What’s your name and what genre would you consider your books to be?

I write YA speculative fiction as K.A. Wiggins. It’s mostly fantasy with a horror, paranormal, or dystopian edge and more blood than kissing. I like genre-crossovers where you find monsters and magic in a dystopian world, like Victoria Schwab’s This Savage Song.


Tell me about your book. How did you come up with that (story, angle, idea)?

Blind the Eyes was actually developed out of a short story I did in my teens. But that was really just a shadow of a story, a dreamy snippet about a hero and a prickly girl who ended up cohabitating.

Then I started asking questions about the characters, and the world they lived in, and things got WAY off track, to the point where the novel bears little to no resemblance to its seed. Maybe a bit of the feeling stayed; it had kind of a wistful, off-balance vibe.

Fun fact: this frustrated me so much during the editing stage of Blind the Eyes that I started a Wattpad serial to try to tell the original story more accurately. It, too, veered off course, into the NA horror-romcom Things Got Out of Hand (on hiatus.)




How did you get interested in writing this particular genre (historical novels, mysteries, sci-fi, children’s books, etc.)?

I started writing in my teens. At the time, YA fiction wasn’t as defined (and large) a category as it is now, so I mostly wrote MG fantasy. But I prefer to read books for kids and teens over adult lit, and I’m fascinated by writing about identity and coming of age.

Plus, I can’t help myself; there’s always an element of magic or paranormal/horror to just about every story I tell. I don’t seem to be able to write contemporary fiction (and I don’t read/write much romance) so SFF it is!


What kind of research did you do for this book?

I try not to get bogged down by research in the draft stage. In the end, I put in a lot of stuff unconsciously or by instinct that turned out to have real-world influences and equivalents, so uncovering that was super fun.

In particular, the monsters and magic are influenced by overseas myth and legend like the Japanese Baku, and the European Night-Mare, and by global-warming and climate change (which I do a lot of reading on via news sites,, Twitter, etc.)

The setting is based on a sort of post-apocalyptic version of Vancouver (BC, Canada), so I also did research on the current city layout (I lived there for years and still go back almost weekly) and the probable impacts of climate change on it.
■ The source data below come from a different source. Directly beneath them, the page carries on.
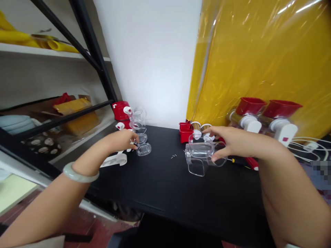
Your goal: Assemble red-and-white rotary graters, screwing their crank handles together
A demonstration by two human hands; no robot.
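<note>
My left hand (121,141) has its thumb and fingers pinched at the edge of a small clear plastic cover (143,149) on the left of the black table. Just behind it stand more clear plastic parts (139,119) beside red parts (121,109) with white spouts. On the right, my right hand (234,143) spans a clear plastic housing (200,150), thumb at the near side and fingers at the far side. A clear flap hangs from the housing's left end. Several tiny pins or screws (174,156) lie between the hands.
A white handle-like part (115,160) lies at left. Red hoppers (186,132) and metal grater drums (196,129) are at the back. Two assembled red-topped graters (250,106), a screwdriver (240,161) and white cables (310,146) are at right. A black-framed shelf (99,65) borders the left.
</note>
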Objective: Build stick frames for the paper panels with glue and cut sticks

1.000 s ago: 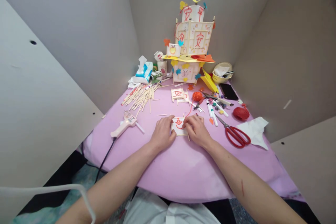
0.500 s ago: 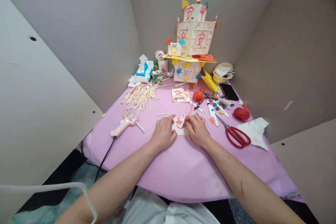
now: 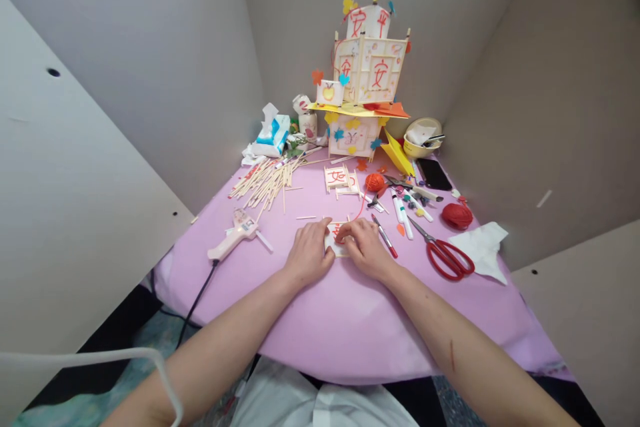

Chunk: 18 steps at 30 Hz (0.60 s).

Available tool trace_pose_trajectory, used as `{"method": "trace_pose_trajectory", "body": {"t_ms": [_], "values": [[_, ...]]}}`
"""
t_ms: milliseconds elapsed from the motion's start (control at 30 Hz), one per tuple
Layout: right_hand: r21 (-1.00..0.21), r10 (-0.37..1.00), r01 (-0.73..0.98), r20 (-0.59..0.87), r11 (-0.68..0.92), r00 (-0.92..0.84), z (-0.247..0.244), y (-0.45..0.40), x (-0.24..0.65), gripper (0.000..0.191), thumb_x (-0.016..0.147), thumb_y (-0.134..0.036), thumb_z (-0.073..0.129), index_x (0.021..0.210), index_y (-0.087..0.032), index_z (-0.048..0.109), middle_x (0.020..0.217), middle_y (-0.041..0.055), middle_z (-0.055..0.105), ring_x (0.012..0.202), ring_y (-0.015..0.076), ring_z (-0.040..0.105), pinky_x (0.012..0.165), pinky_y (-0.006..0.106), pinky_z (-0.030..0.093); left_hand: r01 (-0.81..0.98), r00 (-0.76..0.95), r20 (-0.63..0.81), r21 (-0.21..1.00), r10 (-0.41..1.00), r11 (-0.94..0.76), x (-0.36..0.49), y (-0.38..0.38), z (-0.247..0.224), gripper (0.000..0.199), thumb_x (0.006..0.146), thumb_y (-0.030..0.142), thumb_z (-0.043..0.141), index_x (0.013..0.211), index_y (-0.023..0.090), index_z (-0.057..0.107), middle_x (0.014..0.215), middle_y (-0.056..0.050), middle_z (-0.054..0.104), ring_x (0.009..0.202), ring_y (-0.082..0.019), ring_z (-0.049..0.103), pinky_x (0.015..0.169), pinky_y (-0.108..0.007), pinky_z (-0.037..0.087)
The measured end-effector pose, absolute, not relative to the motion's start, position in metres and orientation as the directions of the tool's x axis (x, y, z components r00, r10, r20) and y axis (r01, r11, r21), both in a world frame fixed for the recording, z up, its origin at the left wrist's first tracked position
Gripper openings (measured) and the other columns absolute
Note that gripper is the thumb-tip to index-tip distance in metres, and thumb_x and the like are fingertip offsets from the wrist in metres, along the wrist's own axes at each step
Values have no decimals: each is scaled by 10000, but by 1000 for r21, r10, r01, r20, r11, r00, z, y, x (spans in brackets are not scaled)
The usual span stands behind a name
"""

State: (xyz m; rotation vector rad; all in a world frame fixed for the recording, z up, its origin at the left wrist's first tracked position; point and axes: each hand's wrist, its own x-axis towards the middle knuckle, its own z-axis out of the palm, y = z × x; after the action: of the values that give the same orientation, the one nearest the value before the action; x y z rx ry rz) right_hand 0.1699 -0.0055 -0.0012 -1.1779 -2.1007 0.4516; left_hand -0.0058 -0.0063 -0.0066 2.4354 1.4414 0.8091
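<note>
A small white panel [image 3: 336, 247] with a red character and thin wooden edging lies on the pink cloth between my hands. My left hand [image 3: 309, 251] is closed on its left edge, thumb below and fingers above. My right hand [image 3: 364, 247] reaches over the panel's right part with bent fingers, covering some of the red character; whether its fingertips pinch anything is hidden. Just right of that hand lies a red marker [image 3: 385, 237]. A thread runs from an orange-red yarn ball [image 3: 375, 182] down toward the panel. Two similar framed panels [image 3: 337, 177] lie behind.
A tall paper-and-stick lantern [image 3: 373, 73] stands at the back. Loose wooden sticks [image 3: 270, 181] and a glue gun [image 3: 235, 235] with a black cord lie left. Red-handled scissors [image 3: 450, 259], markers, red yarn [image 3: 457, 216] and a phone [image 3: 434, 175] are right.
My right hand has shifted left over the panel, hiding more of the character. The red marker beside it now shows fully. The whole view has moved slightly.
</note>
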Motion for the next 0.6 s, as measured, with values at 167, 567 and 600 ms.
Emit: {"method": "trace_pose_trajectory", "body": {"t_ms": [167,567,600], "values": [[-576,845,620,396,533,-358,-2,-5,169,197,851,-119,418,957,-218,551,955,10,661,998,198,484,901,369,267,746,378,358,428,854,-510,-5,-6,-7,571,743,146,505,1293,165,353,1055,-73,580,1018,-230,493,906,-393,364],[-549,828,624,428,556,-362,-4,-1,166,262,840,-119,425,1041,-227,554,1047,30,636,1047,206,482,916,381,288,741,377,373,429,848,-517,-6,-4,-9,578,739,146,509,1295,165,354,1067,-86,580,1026,-243,498,908,-407,370],[-549,823,622,459,558,-333,-4,-1,167,287,838,-119,426,1073,-228,550,1072,36,624,1067,206,477,926,382,289,740,375,375,430,848,-517,-6,-4,-9,583,736,148,514,1297,165,355,1072,-90,578,1028,-246,499,906,-409,373]]}}
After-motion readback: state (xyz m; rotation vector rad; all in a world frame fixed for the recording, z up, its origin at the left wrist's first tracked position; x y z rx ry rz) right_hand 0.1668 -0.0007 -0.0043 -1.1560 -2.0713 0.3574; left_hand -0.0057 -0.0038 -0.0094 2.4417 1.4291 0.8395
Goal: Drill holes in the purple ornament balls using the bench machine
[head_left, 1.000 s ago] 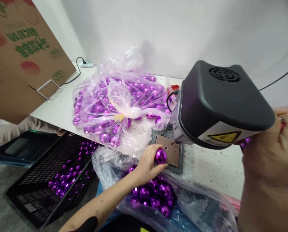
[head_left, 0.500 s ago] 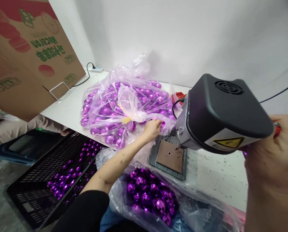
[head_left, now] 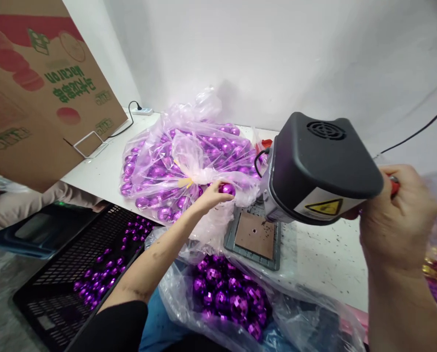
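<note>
My left hand (head_left: 211,194) is closed around a shiny purple ball (head_left: 227,189), thumb and fingers pinching it beside the knotted clear bag (head_left: 189,156) full of similar balls. The black press-like machine (head_left: 332,156), with a yellow warning sticker, stands to the right. My right hand (head_left: 402,220) wraps round a handle at the machine's near right side; a red part (head_left: 394,186) of it shows by the thumb. Below the machine's head lies a brown square pad (head_left: 255,234) with a small hole, set on a grey base plate (head_left: 230,239). The machine's tip is partly hidden.
An open clear bag (head_left: 178,298) of faceted purple balls lies at my lap. A black crate (head_left: 38,298) with smaller purple balls stands lower left. A large cardboard box (head_left: 31,98) leans at the left, near another person's sleeve (head_left: 35,205). Dark crumbs dot the white table (head_left: 324,259).
My left hand has shifted slightly left along the bag, and the purple ball in its fingers now shows more fully. My right hand stays at the machine's handle. The camera view has turned a little.
</note>
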`<state>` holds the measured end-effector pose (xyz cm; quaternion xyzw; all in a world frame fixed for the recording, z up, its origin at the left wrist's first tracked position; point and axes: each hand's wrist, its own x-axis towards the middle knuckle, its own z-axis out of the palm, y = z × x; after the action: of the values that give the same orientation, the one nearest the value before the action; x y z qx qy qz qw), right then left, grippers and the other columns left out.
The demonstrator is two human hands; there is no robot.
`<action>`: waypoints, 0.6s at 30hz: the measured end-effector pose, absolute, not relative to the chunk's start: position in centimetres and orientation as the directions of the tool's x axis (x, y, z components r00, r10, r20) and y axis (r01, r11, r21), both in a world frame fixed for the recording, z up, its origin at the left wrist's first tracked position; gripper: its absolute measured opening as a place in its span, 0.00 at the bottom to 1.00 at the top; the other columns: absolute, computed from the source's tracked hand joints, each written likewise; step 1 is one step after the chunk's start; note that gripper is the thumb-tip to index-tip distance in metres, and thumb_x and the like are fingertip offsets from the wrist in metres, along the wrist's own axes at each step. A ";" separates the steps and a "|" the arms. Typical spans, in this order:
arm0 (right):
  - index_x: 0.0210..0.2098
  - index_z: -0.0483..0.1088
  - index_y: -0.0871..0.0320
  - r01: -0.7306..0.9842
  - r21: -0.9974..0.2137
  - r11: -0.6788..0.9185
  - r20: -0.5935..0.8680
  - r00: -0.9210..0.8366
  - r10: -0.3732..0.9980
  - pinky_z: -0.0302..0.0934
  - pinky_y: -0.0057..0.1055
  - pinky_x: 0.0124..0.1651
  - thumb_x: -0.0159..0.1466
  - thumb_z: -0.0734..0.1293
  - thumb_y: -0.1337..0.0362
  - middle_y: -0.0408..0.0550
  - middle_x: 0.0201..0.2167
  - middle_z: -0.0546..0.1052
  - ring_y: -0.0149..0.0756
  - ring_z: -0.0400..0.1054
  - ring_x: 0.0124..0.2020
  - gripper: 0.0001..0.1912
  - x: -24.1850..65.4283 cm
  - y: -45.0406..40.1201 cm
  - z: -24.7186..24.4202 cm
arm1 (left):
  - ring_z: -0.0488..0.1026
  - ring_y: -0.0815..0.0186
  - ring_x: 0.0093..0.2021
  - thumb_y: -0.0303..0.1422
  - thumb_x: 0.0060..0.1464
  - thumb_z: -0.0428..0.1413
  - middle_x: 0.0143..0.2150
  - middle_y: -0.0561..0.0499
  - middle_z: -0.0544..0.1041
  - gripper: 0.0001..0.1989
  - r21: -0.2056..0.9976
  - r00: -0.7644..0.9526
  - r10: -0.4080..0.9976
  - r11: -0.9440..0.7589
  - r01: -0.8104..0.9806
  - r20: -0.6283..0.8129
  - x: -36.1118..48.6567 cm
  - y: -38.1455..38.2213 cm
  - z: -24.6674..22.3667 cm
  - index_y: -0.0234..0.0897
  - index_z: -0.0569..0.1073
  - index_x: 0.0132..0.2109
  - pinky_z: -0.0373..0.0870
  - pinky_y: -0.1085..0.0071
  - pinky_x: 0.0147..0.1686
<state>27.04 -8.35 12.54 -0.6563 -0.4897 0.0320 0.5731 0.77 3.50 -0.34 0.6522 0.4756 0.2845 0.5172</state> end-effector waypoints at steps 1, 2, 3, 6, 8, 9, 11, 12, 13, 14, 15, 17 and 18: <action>0.35 0.70 0.61 0.599 -0.788 0.143 0.518 0.520 0.679 0.54 0.22 0.16 0.61 0.66 0.40 0.38 0.15 0.64 0.27 0.61 0.14 0.26 27.0 -8.3 12.6 | 0.78 0.57 0.50 0.32 0.50 0.64 0.52 0.44 0.78 0.25 0.986 0.422 0.892 0.131 0.106 -0.164 -0.2 2.4 -0.2 0.37 0.71 0.56 0.75 0.58 0.53; 0.35 0.70 0.61 0.594 -0.791 0.150 0.520 0.522 0.676 0.54 0.23 0.16 0.61 0.66 0.40 0.38 0.15 0.63 0.27 0.61 0.14 0.27 26.9 -8.3 12.6 | 0.79 0.56 0.50 0.35 0.50 0.65 0.51 0.44 0.79 0.25 0.955 0.486 0.851 0.280 -0.097 -0.200 -0.9 1.1 -0.3 0.37 0.71 0.55 0.75 0.56 0.54; 0.35 0.71 0.61 0.592 -0.791 0.155 0.523 0.524 0.672 0.54 0.22 0.16 0.61 0.66 0.40 0.38 0.15 0.63 0.27 0.61 0.14 0.27 26.7 -8.2 12.6 | 0.80 0.55 0.49 0.38 0.50 0.65 0.49 0.44 0.79 0.24 0.877 0.559 0.798 0.416 -0.239 -0.226 -1.4 -0.1 -0.5 0.36 0.72 0.53 0.74 0.55 0.55; 0.35 0.70 0.61 0.599 -0.783 0.166 0.540 0.522 0.660 0.53 0.22 0.16 0.62 0.66 0.41 0.37 0.14 0.62 0.26 0.60 0.13 0.26 26.5 -8.2 12.7 | 0.81 0.54 0.47 0.49 0.52 0.64 0.46 0.41 0.81 0.27 0.683 0.719 0.637 0.657 -0.318 -0.278 -1.2 -3.2 -1.8 0.32 0.75 0.49 0.75 0.56 0.53; 0.35 0.70 0.61 0.603 -0.778 0.176 0.545 0.509 0.666 0.52 0.21 0.16 0.63 0.66 0.42 0.37 0.15 0.62 0.25 0.60 0.14 0.26 26.5 -8.3 12.8 | 0.81 0.57 0.41 0.53 0.53 0.63 0.43 0.41 0.81 0.29 0.671 0.730 0.609 0.685 -0.284 -0.312 -0.2 -4.4 -2.8 0.31 0.76 0.48 0.76 0.61 0.46; 0.36 0.69 0.61 0.601 -0.778 0.183 0.544 0.499 0.674 0.52 0.21 0.16 0.63 0.66 0.42 0.37 0.15 0.63 0.25 0.60 0.14 0.26 26.5 -8.3 12.8 | 0.80 0.60 0.38 0.52 0.52 0.64 0.42 0.41 0.81 0.28 0.697 0.707 0.630 0.663 -0.274 -0.321 0.3 -4.8 -3.2 0.31 0.76 0.47 0.76 0.64 0.42; 0.35 0.68 0.61 0.596 -0.778 0.197 0.540 0.475 0.695 0.52 0.21 0.15 0.64 0.65 0.42 0.37 0.15 0.64 0.24 0.60 0.13 0.25 26.6 -8.5 13.0 | 0.78 0.64 0.37 0.46 0.49 0.68 0.41 0.45 0.80 0.25 0.788 0.618 0.720 0.562 -0.251 -0.317 1.4 -5.2 -3.8 0.33 0.75 0.47 0.74 0.68 0.39; 0.35 0.68 0.61 0.592 -0.779 0.205 0.537 0.462 0.706 0.51 0.21 0.15 0.64 0.65 0.42 0.37 0.15 0.65 0.24 0.60 0.13 0.25 26.6 -8.5 13.0 | 0.78 0.64 0.38 0.42 0.47 0.70 0.41 0.47 0.80 0.25 0.842 0.563 0.772 0.488 -0.230 -0.294 1.9 -5.3 -4.1 0.34 0.74 0.48 0.74 0.68 0.41; 0.34 0.67 0.61 0.588 -0.780 0.213 0.535 0.453 0.713 0.51 0.21 0.15 0.64 0.65 0.42 0.37 0.15 0.65 0.24 0.60 0.13 0.25 26.6 -8.5 13.1 | 0.77 0.64 0.41 0.38 0.45 0.71 0.42 0.48 0.79 0.26 0.892 0.516 0.818 0.405 -0.201 -0.255 2.3 -5.5 -4.3 0.36 0.72 0.50 0.73 0.68 0.44; 0.34 0.66 0.60 0.583 -0.783 0.219 0.534 0.448 0.717 0.51 0.21 0.15 0.64 0.65 0.42 0.37 0.14 0.64 0.24 0.59 0.13 0.25 26.5 -8.5 13.1 | 0.77 0.63 0.45 0.36 0.45 0.71 0.45 0.49 0.79 0.28 0.934 0.483 0.852 0.316 -0.164 -0.204 2.7 -5.6 -4.6 0.37 0.71 0.52 0.73 0.66 0.48; 0.34 0.66 0.60 0.576 -0.787 0.222 0.530 0.446 0.721 0.51 0.21 0.15 0.64 0.65 0.41 0.36 0.14 0.64 0.24 0.59 0.13 0.25 26.5 -8.5 13.1 | 0.76 0.62 0.48 0.34 0.46 0.71 0.48 0.49 0.78 0.30 0.967 0.463 0.875 0.223 -0.124 -0.143 3.0 -5.7 -4.9 0.39 0.70 0.55 0.72 0.64 0.51; 0.34 0.65 0.59 0.564 -0.794 0.225 0.524 0.449 0.724 0.51 0.21 0.15 0.64 0.65 0.41 0.36 0.14 0.63 0.24 0.60 0.13 0.25 26.4 -8.5 13.1 | 0.73 0.59 0.54 0.35 0.50 0.68 0.55 0.47 0.75 0.31 0.998 0.451 0.893 0.037 -0.043 -0.014 3.5 -5.8 -5.6 0.40 0.68 0.60 0.68 0.60 0.58; 0.34 0.65 0.59 0.563 -0.795 0.227 0.524 0.448 0.724 0.51 0.21 0.15 0.64 0.65 0.41 0.36 0.14 0.63 0.25 0.60 0.14 0.25 26.4 -8.4 13.1 | 0.71 0.58 0.57 0.35 0.52 0.67 0.57 0.46 0.73 0.31 0.999 0.448 0.893 -0.046 -0.007 0.044 3.8 -5.8 -6.0 0.41 0.67 0.61 0.66 0.59 0.61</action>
<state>26.37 -8.45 13.07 -0.6180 -0.5207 0.0686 0.5850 3.78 -5.78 -5.98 0.6143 0.3606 0.3819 0.5889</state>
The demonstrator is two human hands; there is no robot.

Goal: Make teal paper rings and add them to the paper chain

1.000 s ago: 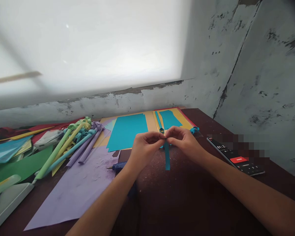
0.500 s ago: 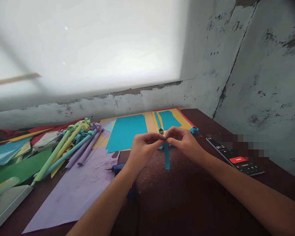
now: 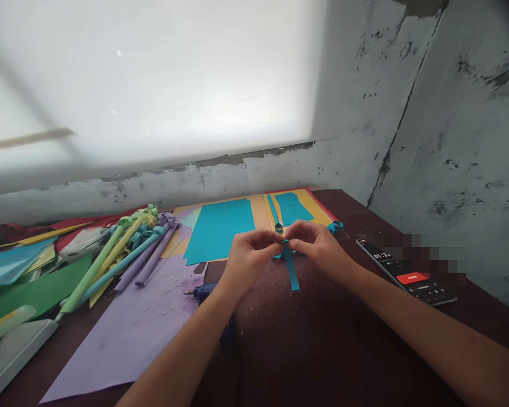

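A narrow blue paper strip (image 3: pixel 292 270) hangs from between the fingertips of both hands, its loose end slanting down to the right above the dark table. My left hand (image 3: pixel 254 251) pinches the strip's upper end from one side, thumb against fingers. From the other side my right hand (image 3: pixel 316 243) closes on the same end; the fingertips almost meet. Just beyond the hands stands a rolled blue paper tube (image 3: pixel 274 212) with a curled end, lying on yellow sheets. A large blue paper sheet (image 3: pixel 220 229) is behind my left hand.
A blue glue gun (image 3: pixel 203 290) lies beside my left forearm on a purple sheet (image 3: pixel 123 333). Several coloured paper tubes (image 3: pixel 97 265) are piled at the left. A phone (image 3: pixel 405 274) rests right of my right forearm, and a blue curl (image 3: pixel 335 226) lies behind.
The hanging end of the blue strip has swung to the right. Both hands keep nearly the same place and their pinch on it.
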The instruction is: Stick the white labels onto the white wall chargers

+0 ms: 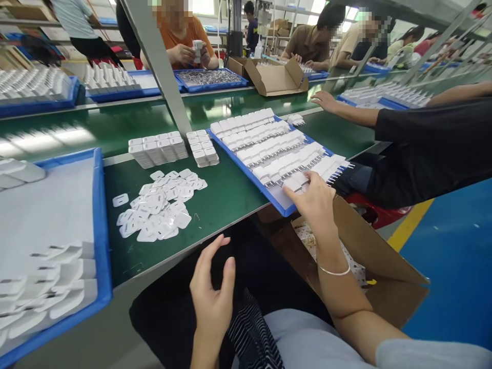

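Observation:
My right hand (313,197) is at the near end of a blue tray (249,171), its thumb and fingers closed on a white plug housing (295,182). Rows of white plug adapters (271,139) with metal pins fill that tray. Over my lap, my left hand (213,287) is raised with thumb and fingers apart, holding nothing. A loose pile of small white plates (159,205) lies on the green table (207,218), left of the tray. Behind the pile stand neat stacks of white plates (157,148) and a smaller group of stacks (202,147).
Another blue tray (100,220) with white housings stands at the left. A slanted metal post (161,66) rises behind the stacks. An open cardboard box (369,246) is below the table's edge. A co-worker's arm (355,113) reaches in from the right; other people sit across.

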`<state>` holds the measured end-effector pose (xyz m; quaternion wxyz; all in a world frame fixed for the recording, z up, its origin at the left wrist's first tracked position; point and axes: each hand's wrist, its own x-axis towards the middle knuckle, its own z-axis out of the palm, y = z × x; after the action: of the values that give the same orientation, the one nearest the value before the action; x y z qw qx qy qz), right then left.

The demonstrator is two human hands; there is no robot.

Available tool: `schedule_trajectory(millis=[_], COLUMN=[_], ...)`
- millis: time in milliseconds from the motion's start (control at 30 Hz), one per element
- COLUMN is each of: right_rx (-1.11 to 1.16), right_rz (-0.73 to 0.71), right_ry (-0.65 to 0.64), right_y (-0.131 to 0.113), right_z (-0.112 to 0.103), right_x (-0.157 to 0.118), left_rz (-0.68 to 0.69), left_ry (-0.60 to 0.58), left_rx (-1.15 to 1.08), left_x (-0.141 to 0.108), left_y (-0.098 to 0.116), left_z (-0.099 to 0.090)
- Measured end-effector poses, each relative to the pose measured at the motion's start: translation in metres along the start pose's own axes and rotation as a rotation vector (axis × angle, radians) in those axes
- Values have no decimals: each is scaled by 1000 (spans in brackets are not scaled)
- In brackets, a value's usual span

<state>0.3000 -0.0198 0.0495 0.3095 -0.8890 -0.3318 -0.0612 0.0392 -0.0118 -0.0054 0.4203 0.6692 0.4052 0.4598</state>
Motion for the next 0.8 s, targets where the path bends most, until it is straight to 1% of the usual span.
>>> schedule_trajectory(millis=[33, 100, 167, 200, 267, 333, 367, 500, 600, 667, 700, 733, 767, 800], right_rx=[99, 326, 522, 608, 752, 867, 913, 1061, 1102, 1118, 1103, 1045, 943, 788], right_rz=[-62, -233, -423, -510, -631, -704, -740, -926, -1026, -1062, -1046, -1007, -933, -833], right_ry=[17, 27, -20, -60, -95, -131, -177, -475, -578, -680, -734, -777, -791, -750], right_y=[-5, -20, -38, -46, -61, -72, -76, -88, -95, -103, -109, -115, -123, -132], right_z=[-3, -6, -3, 0, 11, 25, 32, 53, 61, 65, 67, 69, 73, 78], right_x=[-9, -36, -69, -86, -114, -131, -136, -137, -133, -123, -114, -103, -89, -75], left_rz=[-50, -144, -223, -257, -301, -312, -307, -312, -334, -328, -316, -305, -297, -293], left_ry=[-47, -149, -212, -213, -132, -2, 74, 379, 547, 607, 613, 603, 576, 537], left_rx=[-104, -365, -629, -724, -811, -783, -755, -716, -710, -686, -673, -661, -650, -641], left_x=[2, 6, 10, 12, 13, 10, 8, 3, 4, 5, 5, 5, 4, 3], left_y=[4, 13, 20, 23, 27, 27, 27, 17, 6, 1, -1, -2, -3, -3], left_z=[6, 16, 20, 20, 14, 5, 0, -20, -36, -45, -48, -51, -52, -52])
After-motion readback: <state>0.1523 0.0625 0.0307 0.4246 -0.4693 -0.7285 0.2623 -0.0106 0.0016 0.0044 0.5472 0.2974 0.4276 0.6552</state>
I wanted to reflect how the city might develop and made an effort to incorporate its culture and people into the setting, world building, and characters. Locals can probably pick out some familiar names, for instance.


Can you tell me about your Series?

[Major spoilers ahead!] Threads of Dreams was supposed to be a trilogy following a deep character development arc. The main character grows from an isolated, disempowered, voiceless child to an empowered, empathetic hero, with a epic-fantasy-meets-dystopian outer story about defeating monsters and taking back the city.

But I write pretty intricate plots, and to move forward, sometimes I have to go back, around, and sideways, which means exploring an extended universe of side characters, history, and movements outside the frame of one character’s experience.

It’s still early days, but I think Threads of Dreams will be less linear, and more of a story universe with prequels, side-stories, and other heroes to get to know as they embark on their own adventures. (Join the newsletter at for first looks and freebies as these come out!)





Do you have a favorite book out of this series?

It’s a bit early to tell. Probably always the next one (lol).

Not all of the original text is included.